Showing posts with label Wisdom. Show all posts
Showing posts with label Wisdom. Show all posts

Wednesday, 23 July 2025

Pause for Thought: Hesitation is My Super Power

Marty taught me to hesitate.

— Fran Houston

TW: Mention of suicidality and self-harm

This blog post was inspired by a recent conversation with Fran. She described how she’s learned from me to hesitate over certain things where previously she’d have acted instinctively — and not always wisely. I knew it was a topic worth exploring but with respect to the theme I decided not to rush into doing so. I let it sit with me for several days. Every now and again an idea or reference would come to me and I’d jot it down, but I didn’t begin working on this post for a week or more.

The Perils of Hesitation

One of the first things I do when starting a new blog post is research quotes relevant to the topic. Other people’s words often afford me a fresh perspective, or provide a hook on which to hang my arguments. In this case, I was looking for quotations highlighting the positive aspects of hesitation, with a few contrary perspectives about hesitating too much or too long.
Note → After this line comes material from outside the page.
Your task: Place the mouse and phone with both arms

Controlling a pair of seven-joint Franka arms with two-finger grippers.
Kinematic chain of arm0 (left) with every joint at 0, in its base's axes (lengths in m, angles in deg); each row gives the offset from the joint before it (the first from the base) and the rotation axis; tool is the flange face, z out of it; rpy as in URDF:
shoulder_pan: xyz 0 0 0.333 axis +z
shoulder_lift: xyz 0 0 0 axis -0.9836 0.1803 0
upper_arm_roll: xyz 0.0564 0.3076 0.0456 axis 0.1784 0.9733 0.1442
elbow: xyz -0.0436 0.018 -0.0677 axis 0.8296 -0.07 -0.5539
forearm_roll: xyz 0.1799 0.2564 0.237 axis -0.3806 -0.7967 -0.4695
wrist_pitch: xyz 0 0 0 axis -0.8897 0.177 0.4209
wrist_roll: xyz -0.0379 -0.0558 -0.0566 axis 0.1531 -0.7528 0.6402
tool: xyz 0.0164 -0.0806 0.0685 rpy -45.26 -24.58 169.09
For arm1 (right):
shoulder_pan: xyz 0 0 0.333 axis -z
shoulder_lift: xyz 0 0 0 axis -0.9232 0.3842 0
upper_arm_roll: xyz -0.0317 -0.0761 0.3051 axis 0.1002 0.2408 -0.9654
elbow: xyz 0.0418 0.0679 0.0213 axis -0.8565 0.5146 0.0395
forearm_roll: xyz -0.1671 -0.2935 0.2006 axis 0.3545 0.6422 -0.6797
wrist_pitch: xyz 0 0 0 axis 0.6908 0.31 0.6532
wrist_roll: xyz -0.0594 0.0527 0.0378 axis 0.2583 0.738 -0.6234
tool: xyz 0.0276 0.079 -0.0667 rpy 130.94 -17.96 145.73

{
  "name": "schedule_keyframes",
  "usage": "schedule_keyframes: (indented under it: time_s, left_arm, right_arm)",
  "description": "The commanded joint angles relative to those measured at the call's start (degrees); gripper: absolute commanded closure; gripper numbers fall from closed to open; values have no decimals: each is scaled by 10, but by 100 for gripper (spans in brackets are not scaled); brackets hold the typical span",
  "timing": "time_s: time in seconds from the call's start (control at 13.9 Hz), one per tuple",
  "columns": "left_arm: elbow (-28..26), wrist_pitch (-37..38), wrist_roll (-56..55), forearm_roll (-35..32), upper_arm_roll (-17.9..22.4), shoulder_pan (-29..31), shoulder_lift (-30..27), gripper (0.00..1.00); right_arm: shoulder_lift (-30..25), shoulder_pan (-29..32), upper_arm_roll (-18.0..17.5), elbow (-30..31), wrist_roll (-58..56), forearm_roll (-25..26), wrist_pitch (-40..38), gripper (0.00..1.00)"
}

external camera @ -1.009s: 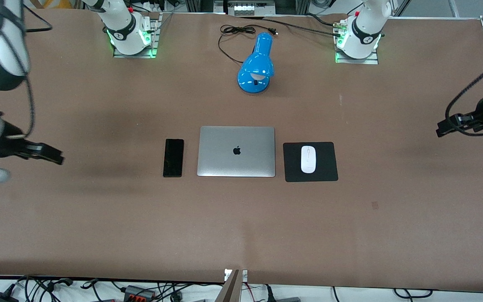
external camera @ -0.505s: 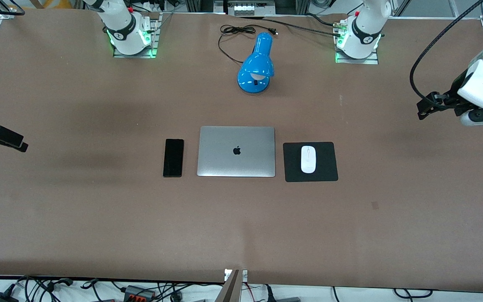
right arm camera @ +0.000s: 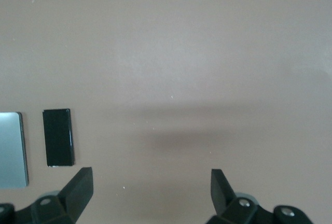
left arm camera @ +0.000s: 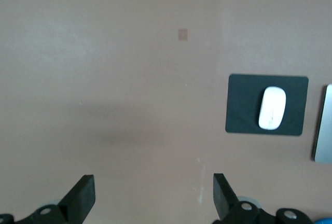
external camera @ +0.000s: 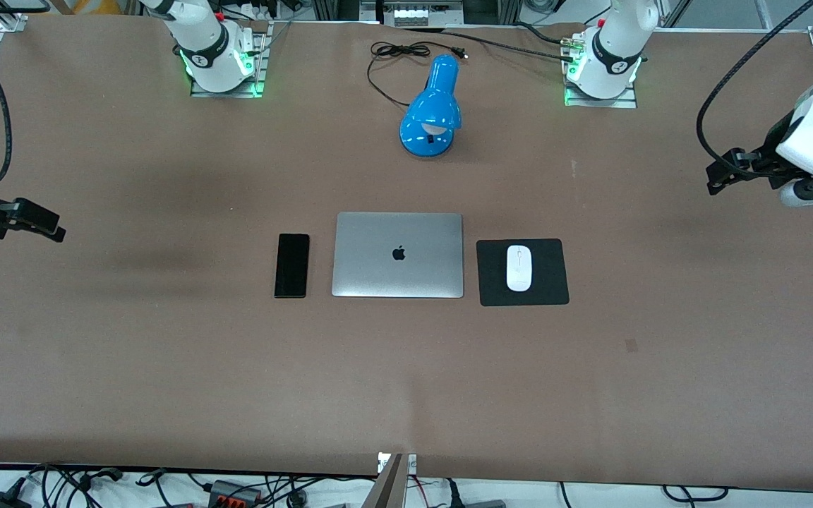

The latter weren’t hard to find. Building on the proverbial “He who hesitates is lost” Mae West declared “He who hesitates is a damned fool.” As an aside, the former is a misquotation or adaptation of a line in Joseph Addison’s 1712 play Cato: “The woman that deliberates is lost.” Oscar Wilde took things a stage further in his play The Importance of Being Earnest in which Lady Bracknell utters the damning indictment, “Hesitation of any kind is a sign of mental decay in the young, of physical weakness in the old.” Amongst many other counsels against hesitating, the following three are indicative.

The minute you hesitate you are in trouble.
― Steve Waugh

Make up your mind to act decidedly and take the consequences. No good is ever done in this world by hesitation.
— Thomas Huxley

Fear causes hesitation, and hesitation will cause your worst fears to come true.
— Patrick Swayze

I could see what they were hinting at but it felt very one-sided. Surely there were some positives to hesitation.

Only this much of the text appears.